# 쓰다 (apply to)



## Flooooooooor

Hi all,

Asking on behalf of a friend today who heard two sentences in different contexts. 

카투사 써야지! [someone was joking about trying to join the Katusa]

교대 다 써야지! [someone was talking about how she has to apply to all education schools for graduate studies]

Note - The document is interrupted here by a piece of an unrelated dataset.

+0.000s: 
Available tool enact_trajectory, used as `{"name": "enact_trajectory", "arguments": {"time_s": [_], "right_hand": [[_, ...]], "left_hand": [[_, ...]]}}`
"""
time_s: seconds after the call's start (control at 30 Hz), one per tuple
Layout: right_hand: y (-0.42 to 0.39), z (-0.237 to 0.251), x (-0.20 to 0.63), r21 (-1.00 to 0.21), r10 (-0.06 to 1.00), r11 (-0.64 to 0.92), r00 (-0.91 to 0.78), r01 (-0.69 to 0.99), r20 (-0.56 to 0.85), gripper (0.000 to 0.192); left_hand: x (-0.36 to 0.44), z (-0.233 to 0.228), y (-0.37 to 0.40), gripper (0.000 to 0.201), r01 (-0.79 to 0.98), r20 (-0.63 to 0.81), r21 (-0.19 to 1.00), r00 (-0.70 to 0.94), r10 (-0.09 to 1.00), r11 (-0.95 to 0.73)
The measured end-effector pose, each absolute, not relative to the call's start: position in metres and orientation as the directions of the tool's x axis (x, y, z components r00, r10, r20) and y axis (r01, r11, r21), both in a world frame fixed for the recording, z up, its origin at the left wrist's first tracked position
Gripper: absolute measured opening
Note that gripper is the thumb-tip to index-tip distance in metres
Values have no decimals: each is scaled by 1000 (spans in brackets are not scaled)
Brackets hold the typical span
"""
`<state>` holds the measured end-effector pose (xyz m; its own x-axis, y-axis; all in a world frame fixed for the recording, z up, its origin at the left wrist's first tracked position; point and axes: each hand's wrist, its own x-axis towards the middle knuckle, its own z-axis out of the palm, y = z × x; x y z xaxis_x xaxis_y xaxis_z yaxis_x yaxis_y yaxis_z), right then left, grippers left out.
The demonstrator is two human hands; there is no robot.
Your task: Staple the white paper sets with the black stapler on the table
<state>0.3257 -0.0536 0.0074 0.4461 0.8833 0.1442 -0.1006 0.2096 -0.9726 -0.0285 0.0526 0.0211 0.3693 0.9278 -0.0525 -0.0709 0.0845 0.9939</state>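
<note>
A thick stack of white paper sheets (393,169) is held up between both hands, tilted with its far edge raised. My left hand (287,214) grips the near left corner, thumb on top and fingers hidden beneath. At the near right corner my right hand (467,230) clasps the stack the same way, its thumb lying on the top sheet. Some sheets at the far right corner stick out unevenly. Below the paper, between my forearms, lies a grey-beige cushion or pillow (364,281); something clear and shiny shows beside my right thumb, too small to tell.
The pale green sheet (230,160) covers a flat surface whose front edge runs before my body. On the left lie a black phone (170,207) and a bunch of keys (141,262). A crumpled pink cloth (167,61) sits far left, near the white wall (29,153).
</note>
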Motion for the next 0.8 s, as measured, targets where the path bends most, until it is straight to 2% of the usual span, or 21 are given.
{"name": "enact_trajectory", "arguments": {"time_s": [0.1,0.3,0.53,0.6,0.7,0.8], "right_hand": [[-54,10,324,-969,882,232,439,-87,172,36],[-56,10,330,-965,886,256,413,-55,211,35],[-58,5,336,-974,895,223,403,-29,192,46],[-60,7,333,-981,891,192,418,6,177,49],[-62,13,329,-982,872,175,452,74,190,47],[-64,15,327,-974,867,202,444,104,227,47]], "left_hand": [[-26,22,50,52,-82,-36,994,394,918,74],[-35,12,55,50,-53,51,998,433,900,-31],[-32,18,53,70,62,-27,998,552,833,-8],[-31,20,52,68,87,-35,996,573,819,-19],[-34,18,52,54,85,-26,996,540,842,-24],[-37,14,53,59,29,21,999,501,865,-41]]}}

I've never heard 쓰다 used this way, but given how many meanings and uses the word has I'm ready to learn one more use. Can 쓰다 also mean 'apply to' or 'try to get into' in the senses above? And if there were no grammatical particles omitted, would it be written with -를? 

Thanks for any help!


----------



## yonh

Yes. It literally means _to fill out_ (to write) an application in the context. Since 쓰다 is transitive, you can say "지원서를 쓰다".


----------



## Flooooooooor

Okay thanks! Can you omit the 지원서 altogether and simply say [교대를 다 써야지], for example? How would this sound to you?


----------



## yonh

It sounds fine. In casual talk, -를 is often omitted.


----------



## Environmentalist

When you apply for/to something, you can say 지원하다, 쓰다, 넣다.

교대 지원하다 = 교대 쓰다 = 교대 넣다.

All of the three verbs are frequently used in korea.


----------



## pink dolphin

in casual talk: 교대 쓰다, 교대 넣다
in formal talk: 교육대학교에 지원하다


----------